As U.S history attests, violence against homosexuals are frequent have long occured before the Orlando shooting. The claim that the Muslim community or Islam is at fault for the endemic violence that has long occurred against homosexuals in the U.S. is plainly false.
Mateen, wanted to join the local police force at one time, drank alcohol, joined Gay dating websites and apps, and reportedly attended the same gay bar he heinously attacked. Mateen clearly wasn’t a cultural isolationalist, nor foreign born or unassimilated in American culture.
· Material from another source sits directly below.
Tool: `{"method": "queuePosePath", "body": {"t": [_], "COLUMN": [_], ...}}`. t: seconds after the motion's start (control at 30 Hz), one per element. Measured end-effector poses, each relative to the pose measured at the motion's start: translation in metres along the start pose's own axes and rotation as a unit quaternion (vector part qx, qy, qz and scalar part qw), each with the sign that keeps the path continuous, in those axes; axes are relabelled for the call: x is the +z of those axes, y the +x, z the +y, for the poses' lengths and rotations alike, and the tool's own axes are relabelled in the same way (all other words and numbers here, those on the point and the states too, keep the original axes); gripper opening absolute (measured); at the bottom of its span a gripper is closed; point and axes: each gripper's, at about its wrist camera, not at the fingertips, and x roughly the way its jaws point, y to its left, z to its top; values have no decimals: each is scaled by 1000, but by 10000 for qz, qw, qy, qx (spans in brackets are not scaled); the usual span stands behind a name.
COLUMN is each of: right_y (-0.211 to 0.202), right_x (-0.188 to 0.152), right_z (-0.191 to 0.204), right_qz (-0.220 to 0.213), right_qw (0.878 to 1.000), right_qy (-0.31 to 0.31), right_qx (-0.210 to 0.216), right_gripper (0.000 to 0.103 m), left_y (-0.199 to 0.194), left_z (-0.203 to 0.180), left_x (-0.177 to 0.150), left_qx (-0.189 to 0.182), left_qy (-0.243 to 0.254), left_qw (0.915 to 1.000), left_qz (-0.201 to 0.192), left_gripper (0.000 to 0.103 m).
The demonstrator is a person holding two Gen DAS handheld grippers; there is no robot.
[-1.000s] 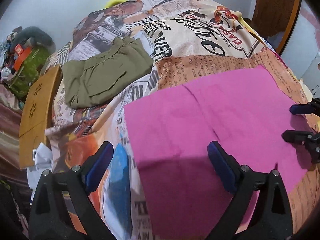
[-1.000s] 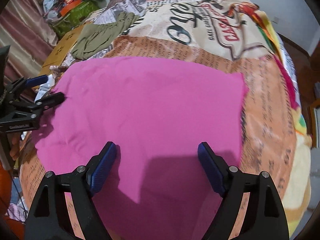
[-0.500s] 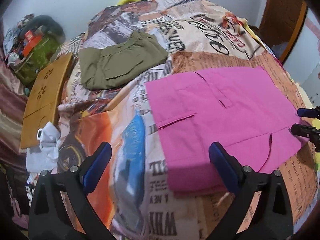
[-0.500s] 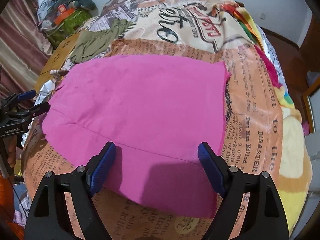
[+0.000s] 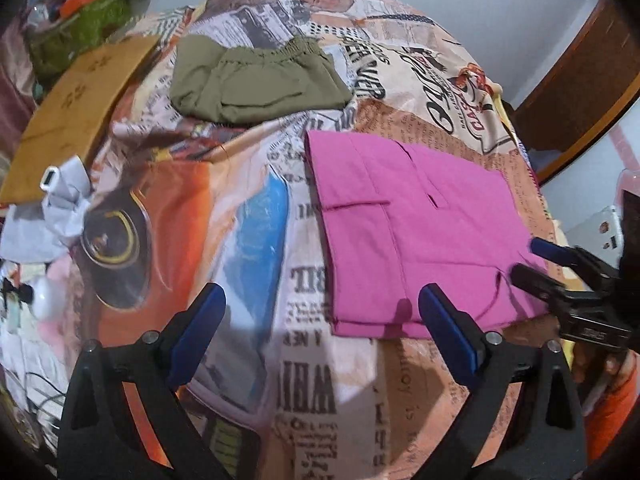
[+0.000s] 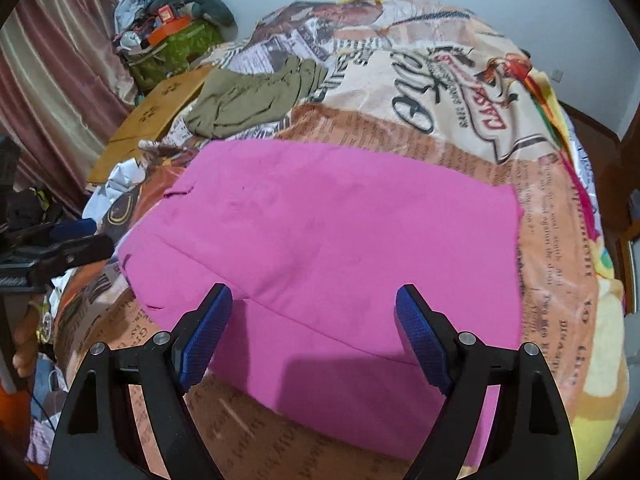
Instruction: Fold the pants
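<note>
Left wrist view: the left gripper (image 5: 320,312) was held above the printed bedspread (image 5: 256,208), fingers spread wide, nothing between them. The pink pants (image 5: 416,232) were seen folded flat on the bedspread, to the right of the gripper's centre, with only the right blue pad overlapping the near edge in view; contact could not be told. The right gripper (image 5: 536,260) was seen at the pants' right edge, fingers parted, no cloth visibly pinched. Olive shorts (image 5: 256,84) were laid farther back, apart from the pink pants. A wooden board (image 5: 76,120) was noted at left.

Right wrist view: the right gripper (image 6: 314,312) was held over the near edge of the pink pants (image 6: 328,240), fingers wide apart, nothing gripped. The left gripper (image 6: 76,246) was seen at far left, beside the pants' left edge. Olive shorts (image 6: 252,100) were seen behind.
</note>
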Motion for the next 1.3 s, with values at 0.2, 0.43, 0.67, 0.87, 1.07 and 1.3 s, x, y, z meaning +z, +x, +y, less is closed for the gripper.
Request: {"method": "queuePosePath", "body": {"t": [0.2, 0.43, 0.67, 0.87, 1.07, 1.3], "right_y": [14, 15, 14, 15, 16, 15], "right_x": [-5, -8, -9, -9, -10, -10], "right_z": [7, 6, 6, 6, 6, 5], "right_qz": [270, 295, 261, 249, 222, 211], "right_qw": [9995, 9994, 9995, 9995, 9995, 9995], "right_qy": [-159, -137, -121, -107, -96, -71], "right_qx": [15, 81, 122, 174, 206, 227], "right_gripper": [82, 82, 83, 84, 85, 85], "left_y": [12, 19, 31, 43, 44, 33], "left_z": [4, 1, 5, 2, -22, -33], "left_x": [-7, -12, -10, 2, 12, 10], "left_qx": [-644, -1328, -2462, -2399, -1018, -551], "left_qy": [-384, -720, -1419, -1619, -1027, -571], "left_qw": [9964, 9860, 9537, 9533, 9887, 9967], "left_qz": [389, 708, 991, 862, 392, -147], "left_gripper": [98, 97, 96, 96, 58, 28]}}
It seems when a Muslim achieves success in an approved role in Western society, they are called ‘American’, or ‘Brit’, or ‘French’, but if they commit a crime, they are called a ‘Muslim’. Nothing of what Mateen heinously did is new in America unfortunately, nor rare, but part of an ongoing violent phenomenon in American society. Mateen, should be considered a Criminal, but an American one.
The Sad Reality of Gun Violence in the United States
This year so far, 6045 people have been shot to death in the U.S., and 12,387 injured. Using up-to-date medical technology, the survival rate has improved since years ago, mostly related to how quickly an injured person can be taken to a hospital. In the tragic Orlando attack, the attacker holed himself inside the club with hostages, preventing medical attention from being delivered to the injured for three hours, which could have saved more lives if it had not been the case.
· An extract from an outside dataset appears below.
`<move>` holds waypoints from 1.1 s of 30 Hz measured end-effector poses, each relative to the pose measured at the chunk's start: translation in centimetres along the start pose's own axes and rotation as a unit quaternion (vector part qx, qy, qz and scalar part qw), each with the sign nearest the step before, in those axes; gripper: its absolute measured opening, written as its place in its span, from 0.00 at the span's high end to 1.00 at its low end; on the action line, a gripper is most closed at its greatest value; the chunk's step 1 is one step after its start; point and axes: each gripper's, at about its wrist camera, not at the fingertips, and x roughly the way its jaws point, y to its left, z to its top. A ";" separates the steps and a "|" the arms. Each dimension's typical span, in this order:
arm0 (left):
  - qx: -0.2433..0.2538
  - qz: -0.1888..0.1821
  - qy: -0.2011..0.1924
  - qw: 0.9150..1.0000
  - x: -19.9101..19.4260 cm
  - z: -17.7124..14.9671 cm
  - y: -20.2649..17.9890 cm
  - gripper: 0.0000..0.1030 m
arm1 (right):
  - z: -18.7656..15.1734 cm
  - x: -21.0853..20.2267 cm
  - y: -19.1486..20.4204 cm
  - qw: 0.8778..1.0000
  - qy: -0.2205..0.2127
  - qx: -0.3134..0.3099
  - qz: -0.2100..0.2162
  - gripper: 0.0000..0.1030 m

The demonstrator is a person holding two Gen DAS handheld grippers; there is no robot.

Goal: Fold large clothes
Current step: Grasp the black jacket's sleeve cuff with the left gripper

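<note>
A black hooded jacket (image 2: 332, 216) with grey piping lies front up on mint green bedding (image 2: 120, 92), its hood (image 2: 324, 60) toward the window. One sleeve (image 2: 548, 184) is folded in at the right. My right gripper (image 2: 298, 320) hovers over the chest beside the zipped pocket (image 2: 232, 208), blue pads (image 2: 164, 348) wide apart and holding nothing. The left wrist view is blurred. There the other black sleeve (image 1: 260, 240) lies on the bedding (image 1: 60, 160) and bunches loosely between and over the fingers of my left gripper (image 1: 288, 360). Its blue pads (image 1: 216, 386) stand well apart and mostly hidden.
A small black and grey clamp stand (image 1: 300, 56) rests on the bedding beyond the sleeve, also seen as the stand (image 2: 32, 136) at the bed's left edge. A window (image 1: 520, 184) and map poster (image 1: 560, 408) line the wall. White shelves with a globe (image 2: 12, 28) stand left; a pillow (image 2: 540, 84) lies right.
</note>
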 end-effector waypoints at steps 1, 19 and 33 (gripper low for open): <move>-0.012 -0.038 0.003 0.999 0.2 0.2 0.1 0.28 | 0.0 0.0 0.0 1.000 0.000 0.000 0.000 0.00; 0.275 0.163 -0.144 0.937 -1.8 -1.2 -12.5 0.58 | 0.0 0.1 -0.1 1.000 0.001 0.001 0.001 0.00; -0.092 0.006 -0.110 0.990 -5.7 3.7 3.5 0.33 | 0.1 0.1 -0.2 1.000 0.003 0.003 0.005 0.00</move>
Every year, around 13,000 people will die in the U.S. from shooting. On the day of the Orlando shooting, there were 43 shootings elsewhere in the U.S. that resulted in 18 deaths (5 were children), and 41 injuries. The day before Orlando, there were at least 5 mass shootings, and three more have occurred the day after. In the 72 hours after the Orlando attack, a further 93 Americans have died after shootings in the U.S.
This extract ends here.